肮脏的东西和最爱的肉棒都在他的体里,同时鞭打阴逼里所有的敏感点,阴逼仿佛碎掉一般的甘美。

“子物!子物!老公!老公!啊呃啊啊啊——”

在强力的凌虐中他潮喷了,阴逼夹着肉棒抽搐,淫水跟开闸的洪水般喷涌而出。他弓起腰仿佛在尿尿,泄个不停间,见那些淫水把黎子物的上衣给溅湿了,他竟笑起来,满足得不得了。

迷离中,黎子物摊开掌心到他面前,他立刻伸舌去舔他射在男人手里的精液,红舌描摹每一道掌纹。
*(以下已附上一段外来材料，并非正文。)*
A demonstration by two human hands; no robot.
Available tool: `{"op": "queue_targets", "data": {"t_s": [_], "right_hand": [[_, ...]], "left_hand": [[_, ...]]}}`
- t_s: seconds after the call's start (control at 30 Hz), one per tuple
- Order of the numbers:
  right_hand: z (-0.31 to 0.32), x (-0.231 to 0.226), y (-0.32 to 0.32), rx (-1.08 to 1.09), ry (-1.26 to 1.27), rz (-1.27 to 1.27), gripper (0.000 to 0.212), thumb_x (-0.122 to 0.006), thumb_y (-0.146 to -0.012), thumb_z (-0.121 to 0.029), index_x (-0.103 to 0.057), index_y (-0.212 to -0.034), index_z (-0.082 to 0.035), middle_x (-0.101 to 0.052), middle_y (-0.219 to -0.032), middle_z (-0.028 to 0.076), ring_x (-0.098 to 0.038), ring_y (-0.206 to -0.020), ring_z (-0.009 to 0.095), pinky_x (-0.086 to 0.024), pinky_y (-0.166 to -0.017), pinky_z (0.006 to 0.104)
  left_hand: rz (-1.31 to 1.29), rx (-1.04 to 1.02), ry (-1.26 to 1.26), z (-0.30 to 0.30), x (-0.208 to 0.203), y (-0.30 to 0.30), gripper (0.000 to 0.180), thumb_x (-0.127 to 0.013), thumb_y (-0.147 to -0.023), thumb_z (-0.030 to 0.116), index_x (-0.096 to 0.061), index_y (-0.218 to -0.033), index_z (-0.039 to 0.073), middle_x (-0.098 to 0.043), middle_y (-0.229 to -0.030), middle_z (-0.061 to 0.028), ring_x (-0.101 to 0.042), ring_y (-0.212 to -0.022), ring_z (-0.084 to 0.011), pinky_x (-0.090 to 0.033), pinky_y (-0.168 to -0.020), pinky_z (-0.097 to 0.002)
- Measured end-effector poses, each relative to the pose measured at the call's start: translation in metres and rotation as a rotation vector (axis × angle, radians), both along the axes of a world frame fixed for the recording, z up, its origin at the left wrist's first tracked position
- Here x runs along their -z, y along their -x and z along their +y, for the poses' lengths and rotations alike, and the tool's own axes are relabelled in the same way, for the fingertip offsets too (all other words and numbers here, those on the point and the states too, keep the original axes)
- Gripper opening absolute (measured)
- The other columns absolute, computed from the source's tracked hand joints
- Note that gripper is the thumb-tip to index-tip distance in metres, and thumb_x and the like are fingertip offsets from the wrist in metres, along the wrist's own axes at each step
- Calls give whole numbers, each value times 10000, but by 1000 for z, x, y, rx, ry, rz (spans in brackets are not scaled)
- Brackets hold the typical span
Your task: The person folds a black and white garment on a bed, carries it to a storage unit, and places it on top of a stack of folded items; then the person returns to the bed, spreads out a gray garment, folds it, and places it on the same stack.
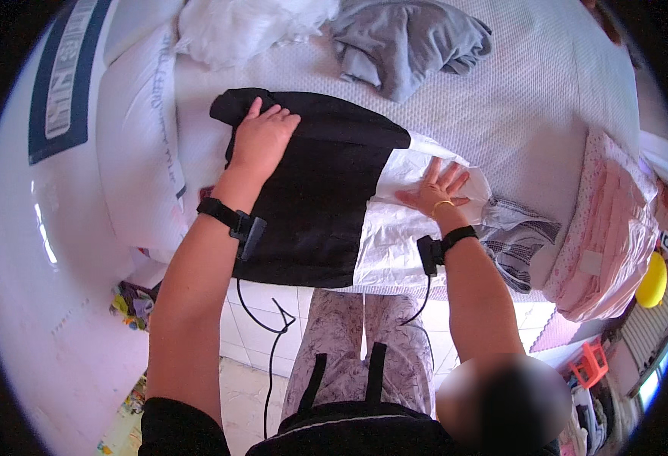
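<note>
A black and white piece of clothing [311,197] lies spread on the bed in front of me, its black part on the left and its creased white part on the right. I cannot tell its exact kind. Near the far left corner, my left hand [265,140] rests on the black cloth, fingers stretched out and slightly apart. My right hand [442,190] lies flat on the white part with its fingers spread wide. Beside my right wrist is a grey and white checked cloth [520,235], partly hidden by the forearm.
On the bed [546,83], a rumpled grey cloth [406,45] and a fluffy white item [246,30] lie at the far side. White pillows [140,144] line the left. A pink folded stack [607,228] stands at the right. Cables hang from both wrist straps.
</note>
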State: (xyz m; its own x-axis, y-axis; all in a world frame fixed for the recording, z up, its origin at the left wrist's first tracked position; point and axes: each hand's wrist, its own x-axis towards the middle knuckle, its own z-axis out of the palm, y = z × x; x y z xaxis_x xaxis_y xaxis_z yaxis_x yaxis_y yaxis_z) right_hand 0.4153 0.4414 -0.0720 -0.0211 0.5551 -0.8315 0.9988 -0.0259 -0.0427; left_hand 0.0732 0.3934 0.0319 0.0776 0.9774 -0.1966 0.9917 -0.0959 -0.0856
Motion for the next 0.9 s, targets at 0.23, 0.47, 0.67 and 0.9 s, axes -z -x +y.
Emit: {"op": "queue_targets", "data": {"t_s": [0.23,0.47,0.67,0.9], "right_hand": [[-28,-5,-111,-304,-434,472,824,-707,-879,-346,-257,-1569,-317,-107,-1659,123,-99,-1528,343,-148,-1129,726],[-55,-26,-176,-312,-349,92,669,-582,-965,-342,-290,-1557,-234,-215,-1648,14,-169,-1526,268,-175,-1137,715],[-58,-14,-175,-141,-388,111,506,-508,-995,-295,-412,-1479,-183,-322,-1608,17,-221,-1513,237,-180,-1131,725],[-84,11,-217,72,-402,94,535,-416,-961,-286,-411,-1481,-164,-394,-1563,80,-363,-1442,318,-211,-1110,713]], "left_hand": [[-3,-44,-4,-89,-22,-15,443,-494,-919,61,-577,-1349,125,-610,-1354,-128,-564,-1281,-252,-334,-1148,-485],[-52,-8,76,-189,-29,-39,500,-507,-919,56,-525,-1414,132,-563,-1401,-165,-537,-1310,-275,-347,-1145,-470],[-56,-44,81,-243,-10,-57,494,-489,-933,113,-516,-1425,144,-549,-1418,-174,-558,-1291,-280,-370,-1130,-451],[-97,-82,139,-300,22,-78,526,-511,-913,123,-509,-1436,174,-528,-1430,-202,-548,-1298,-309,-379,-1124,-459]]}}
男人的手掌好宽大有力……他舔得停不下来,腰腹竟又燥热起来。

黎子物将手和肉棒一并抽走,没了肉棒的阴逼吸入微凉的空气,阴冷又空虚。黎子物并没有在他的穴里射精,里面只剩一个肮脏的东西。

往着男人离去的背影,他想叫却发不出声,只觉得好困。

……

在宴厅,铭川见廖斯寒躺在沙发头枕着黎子物的膝盖,像似睡着了。心里迟疑不决,还是上前询问,黎子物大方回他说廖斯寒累了正睡觉呢。
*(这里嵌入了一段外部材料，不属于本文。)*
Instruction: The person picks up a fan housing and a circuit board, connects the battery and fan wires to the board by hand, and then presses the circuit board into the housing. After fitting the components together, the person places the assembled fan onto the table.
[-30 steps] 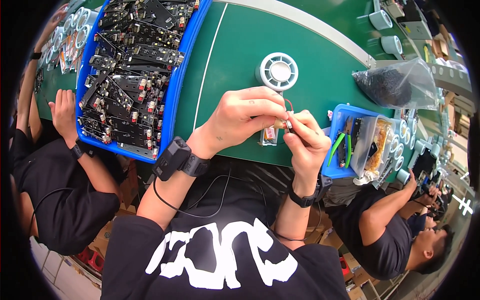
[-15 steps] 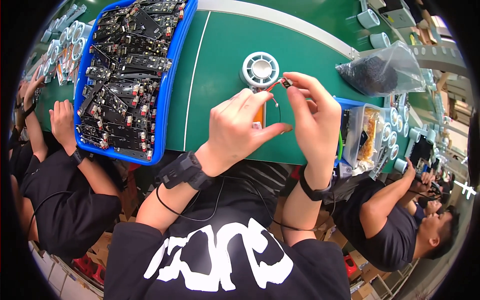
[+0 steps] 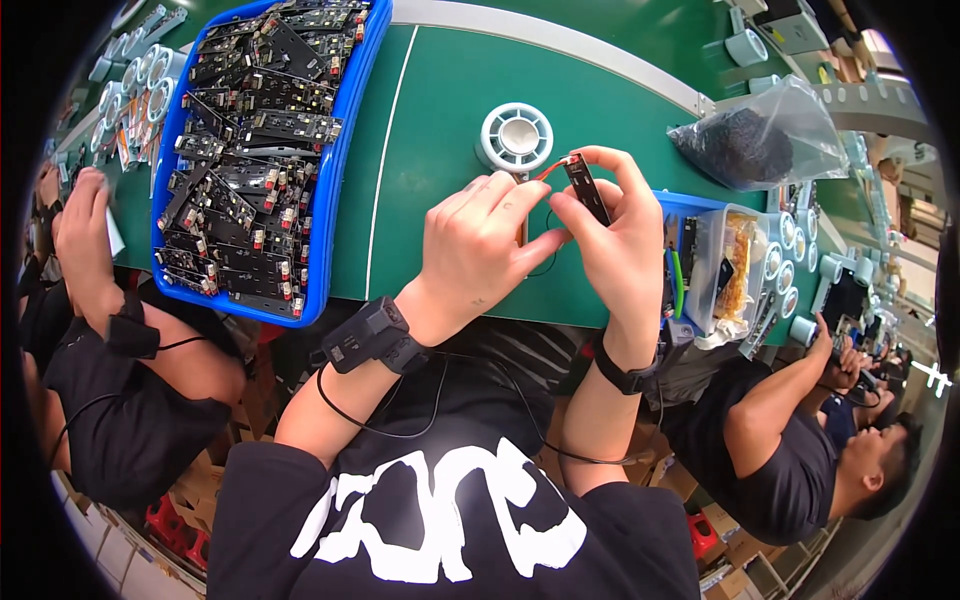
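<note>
Wired assembly, centre of the frame. Compared with half a second ago, the black circuit board (image 3: 583, 185) has been turned from nearly end-on to show its long face, tilted, just right of centre; the left hand (image 3: 480, 235) has drawn its thumb up close to the right thumb. Red wires (image 3: 548, 171) run from the board's upper end toward the left fingertips, so the board appears, by judgement, to be already wired and now under control for handling. Right hand (image 3: 615, 250): thumb and fingers closed around the board's edges. Left hand: half curled, fingertips at the wires; whether it pinches them cannot be told.

Counts: one board held; one round light-blue unit (image 3: 517, 133), upper centre, just beyond the hands on the green table (image 3: 450, 90); one blue tray (image 3: 343, 170), upper left, its heaped boards (image 3: 265, 140) too overlapped to count; one blue bin (image 3: 676, 204), right of centre, with one clear container (image 3: 703, 300) and one green-handled tool (image 3: 678, 285) visible; one clear bag (image 3: 745, 140) of dark material, upper right
</note>
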`<action>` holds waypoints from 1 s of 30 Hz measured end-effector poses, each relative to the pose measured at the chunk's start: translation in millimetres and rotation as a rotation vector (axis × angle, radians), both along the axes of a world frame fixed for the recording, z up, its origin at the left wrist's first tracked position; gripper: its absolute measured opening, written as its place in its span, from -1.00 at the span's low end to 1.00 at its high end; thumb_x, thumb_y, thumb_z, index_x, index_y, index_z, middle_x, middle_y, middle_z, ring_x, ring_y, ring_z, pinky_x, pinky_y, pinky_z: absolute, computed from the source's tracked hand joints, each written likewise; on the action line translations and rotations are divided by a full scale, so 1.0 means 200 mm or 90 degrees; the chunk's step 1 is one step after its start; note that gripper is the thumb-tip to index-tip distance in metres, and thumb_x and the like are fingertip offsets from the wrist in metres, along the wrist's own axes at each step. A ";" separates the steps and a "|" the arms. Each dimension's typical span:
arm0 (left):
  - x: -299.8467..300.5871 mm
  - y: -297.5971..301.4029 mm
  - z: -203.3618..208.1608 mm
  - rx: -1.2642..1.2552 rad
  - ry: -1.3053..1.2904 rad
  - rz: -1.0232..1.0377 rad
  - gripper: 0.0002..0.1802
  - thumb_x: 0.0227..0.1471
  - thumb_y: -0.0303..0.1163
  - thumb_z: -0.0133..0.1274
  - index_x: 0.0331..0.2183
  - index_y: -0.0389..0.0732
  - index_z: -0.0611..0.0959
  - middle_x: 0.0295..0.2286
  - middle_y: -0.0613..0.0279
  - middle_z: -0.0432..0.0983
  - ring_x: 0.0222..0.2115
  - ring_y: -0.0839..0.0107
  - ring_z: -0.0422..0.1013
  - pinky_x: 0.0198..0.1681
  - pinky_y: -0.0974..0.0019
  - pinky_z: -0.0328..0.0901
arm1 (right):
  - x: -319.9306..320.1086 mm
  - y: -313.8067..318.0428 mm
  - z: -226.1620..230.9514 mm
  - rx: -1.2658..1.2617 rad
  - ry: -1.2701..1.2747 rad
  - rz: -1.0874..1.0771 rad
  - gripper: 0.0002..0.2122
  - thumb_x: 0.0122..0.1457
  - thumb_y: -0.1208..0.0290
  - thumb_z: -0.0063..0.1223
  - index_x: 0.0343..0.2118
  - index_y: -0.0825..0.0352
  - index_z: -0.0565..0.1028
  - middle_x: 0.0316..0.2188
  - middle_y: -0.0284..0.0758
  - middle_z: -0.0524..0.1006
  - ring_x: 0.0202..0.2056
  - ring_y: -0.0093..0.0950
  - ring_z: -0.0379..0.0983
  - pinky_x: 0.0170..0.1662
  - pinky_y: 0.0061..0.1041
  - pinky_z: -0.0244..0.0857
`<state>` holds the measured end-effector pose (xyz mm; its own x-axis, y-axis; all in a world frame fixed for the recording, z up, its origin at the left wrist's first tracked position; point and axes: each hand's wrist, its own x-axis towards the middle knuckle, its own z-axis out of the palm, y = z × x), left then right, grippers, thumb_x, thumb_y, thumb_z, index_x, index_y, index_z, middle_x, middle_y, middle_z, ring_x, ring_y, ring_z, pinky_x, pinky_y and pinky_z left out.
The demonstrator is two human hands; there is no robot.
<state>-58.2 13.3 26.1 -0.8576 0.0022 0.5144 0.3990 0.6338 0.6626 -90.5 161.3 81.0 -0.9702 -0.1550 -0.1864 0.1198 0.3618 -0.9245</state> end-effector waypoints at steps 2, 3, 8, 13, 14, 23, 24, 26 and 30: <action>0.00 0.01 0.00 -0.005 0.004 0.000 -0.70 -0.16 -0.41 0.36 -0.31 -0.21 0.66 -0.50 0.25 0.45 -0.52 0.29 0.46 -0.49 0.23 0.36 | -0.01 -0.01 -0.03 -0.076 -0.008 -0.020 -0.65 0.17 0.64 0.20 0.02 0.39 0.42 -0.40 -0.43 0.57 -0.41 -0.75 0.41 -0.40 -0.72 0.25; 0.00 0.00 0.00 -0.005 0.004 0.002 -0.70 -0.16 -0.41 0.36 -0.31 -0.21 0.66 -0.50 0.25 0.45 -0.52 0.29 0.46 -0.49 0.23 0.36 | -0.01 -0.01 -0.05 -0.115 -0.013 -0.030 -0.66 0.18 0.63 0.20 0.02 0.39 0.42 -0.40 -0.43 0.57 -0.41 -0.75 0.41 -0.40 -0.72 0.25; 0.00 -0.04 -0.01 0.118 -0.047 -0.016 -0.84 -0.08 -0.45 0.32 -0.38 -0.20 0.68 -0.44 0.24 0.51 -0.50 0.29 0.50 -0.48 0.26 0.39 | 0.03 -0.04 -0.14 -0.237 0.000 -0.067 -0.68 0.21 0.61 0.19 0.02 0.39 0.43 -0.38 -0.41 0.59 -0.41 -0.75 0.41 -0.41 -0.74 0.21; -0.02 -0.08 -0.01 0.193 -0.035 -0.081 -0.88 -0.04 -0.52 0.29 -0.36 -0.22 0.69 -0.39 0.21 0.58 -0.48 0.28 0.55 -0.46 0.30 0.43 | 0.08 -0.04 -0.16 -0.343 -0.050 -0.117 -0.68 0.20 0.62 0.19 0.02 0.38 0.43 -0.33 -0.37 0.59 -0.39 -0.75 0.41 -0.42 -0.77 0.15; -0.03 -0.09 -0.01 0.188 -0.038 -0.092 -0.87 -0.03 -0.53 0.28 -0.35 -0.23 0.69 -0.38 0.20 0.59 -0.47 0.28 0.56 -0.45 0.31 0.44 | 0.09 -0.03 -0.15 -0.361 -0.059 -0.121 -0.67 0.20 0.63 0.19 0.02 0.38 0.43 -0.32 -0.36 0.59 -0.39 -0.74 0.41 -0.42 -0.77 0.14; -0.04 -0.12 -0.01 0.166 -0.033 -0.121 -0.86 -0.04 -0.54 0.28 -0.34 -0.24 0.70 -0.38 0.17 0.62 -0.45 0.26 0.57 -0.43 0.32 0.45 | 0.11 -0.05 -0.15 -0.369 -0.032 -0.115 -0.65 0.18 0.66 0.18 0.03 0.36 0.43 -0.28 -0.35 0.58 -0.36 -0.72 0.42 -0.39 -0.77 0.15; -0.04 -0.12 -0.01 0.183 -0.045 -0.134 -0.86 -0.04 -0.54 0.28 -0.34 -0.24 0.69 -0.39 0.16 0.62 -0.45 0.27 0.57 -0.43 0.32 0.45 | 0.11 -0.05 -0.15 -0.369 -0.032 -0.114 -0.65 0.18 0.66 0.18 0.03 0.36 0.43 -0.28 -0.35 0.58 -0.36 -0.72 0.42 -0.39 -0.77 0.15; -0.04 -0.13 -0.01 0.218 -0.070 -0.157 -0.86 -0.04 -0.55 0.29 -0.34 -0.25 0.69 -0.39 0.16 0.62 -0.45 0.27 0.58 -0.42 0.33 0.46 | 0.12 -0.05 -0.15 -0.380 -0.036 -0.110 -0.65 0.18 0.66 0.19 0.04 0.39 0.43 -0.25 -0.32 0.59 -0.29 -0.65 0.49 -0.24 -0.69 0.31; -0.05 -0.15 -0.02 0.216 -0.039 -0.164 -0.85 -0.04 -0.56 0.29 -0.34 -0.26 0.69 -0.40 0.14 0.62 -0.46 0.27 0.57 -0.43 0.33 0.46 | 0.14 -0.04 -0.20 -0.403 -0.022 -0.114 -0.66 0.22 0.64 0.15 0.07 0.39 0.44 -0.22 -0.31 0.59 -0.28 -0.66 0.48 -0.29 -0.71 0.28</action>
黎子物和廖斯寒是室友,他们的关系好自然正常,铭川这样想但还是不禁羡慕廖斯寒,他对黎子物有好感,虽然同在一班能相处的机会却很少。

他赶紧赶走心中的艳羡,坐到黎子物旁边,只是与黎子物没聊多久,廖斯寒就醒了要回去,黎子物也跟着走了。